The problem.
Every record is to be printed exactly as written, and any picture in it is skipped.

BEGIN Dataset extract

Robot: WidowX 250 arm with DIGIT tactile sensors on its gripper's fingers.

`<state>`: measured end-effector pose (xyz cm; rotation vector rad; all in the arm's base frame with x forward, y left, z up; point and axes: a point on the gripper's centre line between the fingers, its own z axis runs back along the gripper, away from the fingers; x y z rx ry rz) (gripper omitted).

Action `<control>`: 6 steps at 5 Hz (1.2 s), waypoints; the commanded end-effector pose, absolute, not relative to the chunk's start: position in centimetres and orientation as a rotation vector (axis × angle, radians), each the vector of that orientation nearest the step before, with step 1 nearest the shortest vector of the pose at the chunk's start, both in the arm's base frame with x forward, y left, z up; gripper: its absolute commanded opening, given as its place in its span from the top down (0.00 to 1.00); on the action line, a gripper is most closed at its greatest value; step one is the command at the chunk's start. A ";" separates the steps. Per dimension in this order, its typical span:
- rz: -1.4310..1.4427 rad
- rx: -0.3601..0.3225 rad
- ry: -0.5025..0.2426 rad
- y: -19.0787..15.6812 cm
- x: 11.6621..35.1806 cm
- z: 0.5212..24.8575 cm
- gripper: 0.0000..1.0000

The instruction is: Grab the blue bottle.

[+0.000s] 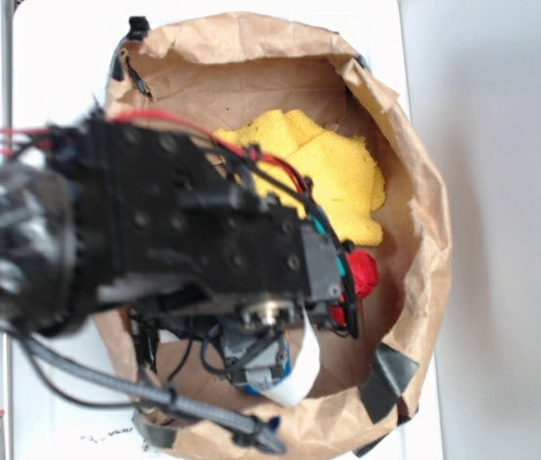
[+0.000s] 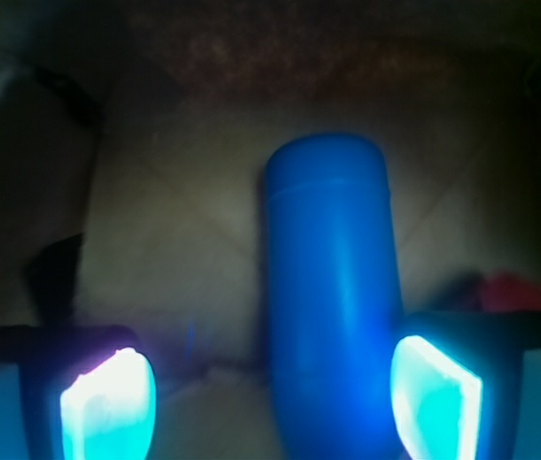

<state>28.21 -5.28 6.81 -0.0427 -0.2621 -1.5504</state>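
Exterior view: bright, even light, white surround near overexposed at the right and upper left of the frame. My arm (image 1: pixel 155 230) fills the left centre, dark and badly out of focus, its left end smeared. Paper bag (image 1: pixel 414 192) rim reasonably sharp; soft shadow inside its right wall.

Wrist view: dim, murky, heavy vignetting at the top corners. My finger pads (image 2: pixel 107 407) glow cyan-white, blown out at the lower left and lower right. Blue bottle (image 2: pixel 333 287) oversaturated, soft-edged, faint highlight along its length. Background grainy.
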 end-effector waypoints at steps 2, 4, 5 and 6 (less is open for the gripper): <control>-1.625 0.019 -0.213 -7.2 28.1 4.4 1.00; -1.293 -0.052 -0.234 -3.9 29.3 10.6 1.00; -1.043 -0.078 -0.109 -0.8 30.5 15.4 1.00; -0.795 -0.059 0.018 1.1 31.1 17.2 1.00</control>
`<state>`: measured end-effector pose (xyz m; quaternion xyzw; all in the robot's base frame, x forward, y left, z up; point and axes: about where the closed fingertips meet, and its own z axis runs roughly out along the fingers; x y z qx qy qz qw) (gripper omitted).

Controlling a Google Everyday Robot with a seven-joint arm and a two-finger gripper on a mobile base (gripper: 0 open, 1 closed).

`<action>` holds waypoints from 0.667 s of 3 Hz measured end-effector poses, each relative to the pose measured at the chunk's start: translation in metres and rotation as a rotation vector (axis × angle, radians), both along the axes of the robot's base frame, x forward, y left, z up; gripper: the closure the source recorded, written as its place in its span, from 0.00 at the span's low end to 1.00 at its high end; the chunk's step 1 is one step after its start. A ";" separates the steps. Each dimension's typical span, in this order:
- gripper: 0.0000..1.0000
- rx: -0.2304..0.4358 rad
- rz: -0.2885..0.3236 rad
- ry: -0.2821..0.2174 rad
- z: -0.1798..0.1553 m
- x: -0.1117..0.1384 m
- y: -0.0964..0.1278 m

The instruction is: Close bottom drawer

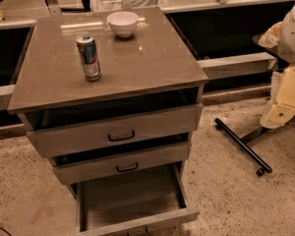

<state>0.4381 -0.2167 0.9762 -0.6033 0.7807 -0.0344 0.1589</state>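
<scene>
The bottom drawer (137, 223) of the grey cabinet (49, 82) is pulled far out toward me. Its plain grey tray (130, 195) lies open and holds nothing. Its narrow front panel runs along the lower edge of the view, and its handle is not visible. The top drawer (115, 132) and the middle drawer (123, 163) stick out only a little, each with a black bar handle. My gripper (284, 102), on the cream and white arm, is at the right edge of the view. It is well to the right of the cabinet, above the floor, and touches nothing.
A drink can (89, 58) and a white bowl (122, 23) stand on the cabinet top. A black bar with small wheels (243, 146) lies on the speckled floor to the right of the cabinet. Low dark counters run behind.
</scene>
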 end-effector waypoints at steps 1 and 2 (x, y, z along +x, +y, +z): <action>0.00 0.000 0.000 0.000 0.000 0.000 0.000; 0.00 0.087 0.014 0.060 -0.019 0.002 -0.001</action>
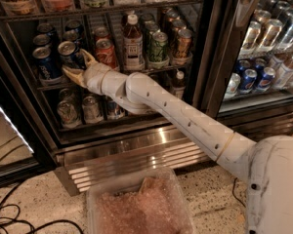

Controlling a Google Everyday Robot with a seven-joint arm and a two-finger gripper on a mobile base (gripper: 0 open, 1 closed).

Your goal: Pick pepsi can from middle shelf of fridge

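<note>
So the gripper is reaching in on the left side of the fridge, at the front of the middle shelf. Its two tan fingers are spread apart with a pepsi can sitting right between them. One finger runs low along the front-left of the can, and the other pokes up just off its right side. The jaws look open around the can rather than clamped on it, and the can is standing upright on the shelf.

Just left of the lower finger there's another blue can at the shelf's front edge, with a couple more blue ones lined up behind it. Just right of the upper finger is a red coke can. Further right from there you get a tea bottle, a green can and a brownish can.

Below the fingers, on the next shelf down, are a few silvery cans, partly hidden behind the wrist.

The white arm runs from the gripper down and to the right, across the front of the fridge. Under all that is the slatted steel panel. On the floor in front of it sits a clear plastic tub with pinkish bubble wrap in it. Some black cables are off in the bottom-left corner. Way over to the right, the next compartment has more blue cans.
</note>
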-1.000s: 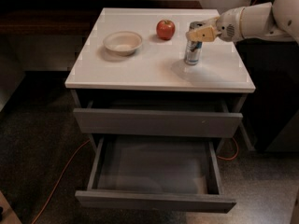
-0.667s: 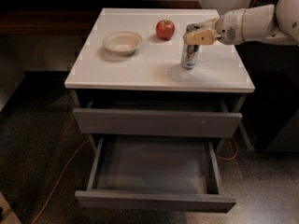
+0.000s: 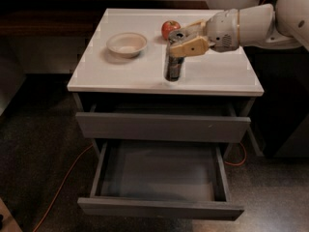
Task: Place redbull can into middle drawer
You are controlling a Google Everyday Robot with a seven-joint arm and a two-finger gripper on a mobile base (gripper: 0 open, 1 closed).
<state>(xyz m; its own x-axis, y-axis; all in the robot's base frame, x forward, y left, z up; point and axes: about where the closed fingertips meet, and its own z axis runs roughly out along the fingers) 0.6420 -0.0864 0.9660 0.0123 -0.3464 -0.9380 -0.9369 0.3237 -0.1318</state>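
The arm is cut off at the right edge, and the tool (image 3: 186, 41) hides part of the redbull can's (image 3: 174, 67) top. Its fingers appear clamped on the can's upper end. The single can, slim, silvery and dark in shadow, is upright directly under the tool, over the table's (image 3: 217, 76) front part. One apple (image 3: 170, 29) sits just behind the tool and one bowl (image 3: 127, 43) to its left. The middle drawer (image 3: 159, 209) lies open well below.
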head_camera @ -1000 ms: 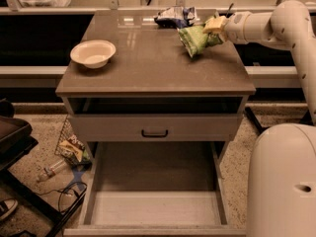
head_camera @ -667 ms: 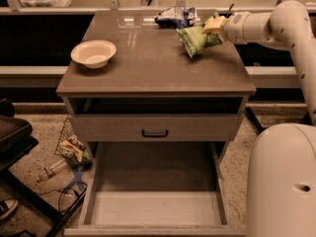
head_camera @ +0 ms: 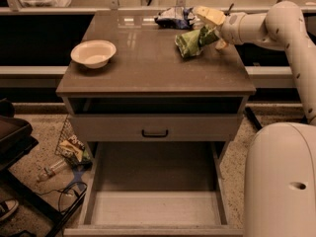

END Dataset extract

Written solution.
Robot: WidowX 250 arm with DIGIT tactile sensors on its gripper's fingers.

`<state>`: measured end-effector pose (xyz cm; rotation vector rad; all in the arm's base frame with x forward, y left, z up; point and axes: a point on the gripper's centre line between the fingers, its own z axis runs back along the gripper, away from the fingers; x y z rx ry rz) (gripper omitted).

Action `<control>`: 6 steps at 5 Hz (1.2 s), waypoints; the commanded end-effector pose, absolute, not relative to the chunk's start: position in centimetres and orientation as a rotation vector (axis × angle, radians), each the vector of that orientation nearest the step before, with step 1 nearest the shortest vector of the pose at the chunk's start, both in the arm's base frame with x forward, y left, z up; gripper: its absolute commanded opening, given as its place in its span from the top down (0.00 to 1.00); on the action line, a gripper is most closed at its greatest value; step one is the command at the chunk's start. A ";" separates the steps. Per dimension in this order, its typical span:
- rz: -1.4310..1.4427 rad
- rx: -0.3601..0.3225 rad
- ry: -0.5025..0.2426 rad
- y: -19.0787..15.6812 cm
- x: 11.6621..35.1806 cm
- z: 0.5212..24.8575 cm
- gripper: 0.0000..1.0000

The instruction is: Grab the blue bottle.

[+0.000s] 
[+0.000s] 

<state>28.21 -5.28 6.81 -0.0427 -0.2621 -1.5504</state>
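Exterior view: bright, even light, white surround near overexposed at the right and upper left of the frame. My arm (image 1: pixel 155 230) fills the left centre, dark and badly out of focus, its left end smeared. Paper bag (image 1: pixel 414 192) rim reasonably sharp; soft shadow inside its right wall.

Wrist view: dim, murky, heavy vignetting at the top corners. My finger pads (image 2: pixel 107 407) glow cyan-white, blown out at the lower left and lower right. Blue bottle (image 2: pixel 333 287) oversaturated, soft-edged, faint highlight along its length. Background grainy.
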 end-effector waypoints at steps 2, 4, 5 and 6 (less is open for the gripper): <control>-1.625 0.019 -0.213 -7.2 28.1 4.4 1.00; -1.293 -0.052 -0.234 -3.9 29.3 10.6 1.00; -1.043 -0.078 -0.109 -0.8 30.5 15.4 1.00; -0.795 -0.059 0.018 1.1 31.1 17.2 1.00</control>
`<state>`: measured end-effector pose (xyz m; quaternion xyzw; all in the robot's base frame, x forward, y left, z up; point and axes: about where the closed fingertips meet, and its own z axis runs roughly out along the fingers; x y z qx qy qz qw) (gripper omitted).

Controlling a Google Everyday Robot with a seven-joint arm and a two-finger gripper on a mobile base (gripper: 0 open, 1 closed).

`<action>` holds waypoints from 0.667 s of 3 Hz measured end-effector poses, each relative to the pose measured at the chunk's start: translation in metres and rotation as a rotation vector (axis × angle, radians), both along the axes of the robot's base frame, x forward, y left, z up; gripper: the closure the source recorded, written as its place in its span, from 0.00 at the span's low end to 1.00 at its high end; the chunk's step 1 is one step after its start. A ";" separates the steps. Each dimension's typical span, in this order:
- gripper: 0.0000..1.0000
- rx: -0.2304..0.4358 rad
- rz: -0.2885..0.3236 rad
- ry: -0.2821..0.2174 rad
- z: -0.1798..0.1553 m
- x: -0.1117..0.1384 m
- y: -0.0964..0.1278 m

The instruction is: Close bottom drawer


<state>0.4381 -0.2167 0.9762 -0.6033 0.7807 -0.0344 0.1589</state>
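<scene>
The bottom drawer (137, 223) of the grey cabinet (49, 82) is pulled far out toward me. Its plain grey tray (130, 195) lies open and holds nothing. Its narrow front panel runs along the lower edge of the view, and its handle is not visible. The top drawer (115, 132) and the middle drawer (123, 163) stick out only a little, each with a black bar handle. My gripper (284, 102), on the cream and white arm, is at the right edge of the view. It is well to the right of the cabinet, above the floor, and touches nothing.
A drink can (89, 58) and a white bowl (122, 23) stand on the cabinet top. A black bar with small wheels (243, 146) lies on the speckled floor to the right of the cabinet. Low dark counters run behind.
</scene>
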 end-effector waypoints at steps 1 and 2 (x, y, z along +x, +y, +z): <action>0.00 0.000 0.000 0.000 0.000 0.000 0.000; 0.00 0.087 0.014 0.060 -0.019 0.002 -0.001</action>

Controlling a Google Everyday Robot with a seven-joint arm and a two-finger gripper on a mobile base (gripper: 0 open, 1 closed).

Your goal: Pick pepsi can from middle shelf of fridge

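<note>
So the gripper is reaching in on the left side of the fridge, at the front of the middle shelf. Its two tan fingers are spread apart with a pepsi can sitting right between them. One finger runs low along the front-left of the can, and the other pokes up just off its right side. The jaws look open around the can rather than clamped on it, and the can is standing upright on the shelf.

Just left of the lower finger there's another blue can at the shelf's front edge, with a couple more blue ones lined up behind it. Just right of the upper finger is a red coke can. Further right from there you get a tea bottle, a green can and a brownish can.

Below the fingers, on the next shelf down, are a few silvery cans, partly hidden behind the wrist.

The white arm runs from the gripper down and to the right, across the front of the fridge. Under all that is the slatted steel panel. On the floor in front of it sits a clear plastic tub with pinkish bubble wrap in it. Some black cables are off in the bottom-left corner. Way over to the right, the next compartment has more blue cans.
</note>
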-1.000s: 
-0.667s: 
+0.000s: 
Task: Place redbull can into middle drawer
You are controlling a Google Everyday Robot with a seven-joint arm and a two-finger gripper on a mobile base (gripper: 0 open, 1 closed).
<state>(xyz m; its own x-axis, y-axis; all in the robot's base frame, x forward, y left, z up; point and axes: about where the closed fingertips meet, and its own z axis runs roughly out along the fingers) 0.6420 -0.0864 0.9660 0.0123 -0.3464 -0.9380 -0.9369 0.3237 -0.1318</state>
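The arm is cut off at the right edge, and the tool (image 3: 186, 41) hides part of the redbull can's (image 3: 174, 67) top. Its fingers appear clamped on the can's upper end. The single can, slim, silvery and dark in shadow, is upright directly under the tool, over the table's (image 3: 217, 76) front part. One apple (image 3: 170, 29) sits just behind the tool and one bowl (image 3: 127, 43) to its left. The middle drawer (image 3: 159, 209) lies open well below.
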head_camera @ -1000 ms: 
head_camera @ -667 ms: 
head_camera @ +0 ms: 

What needed an answer now has one.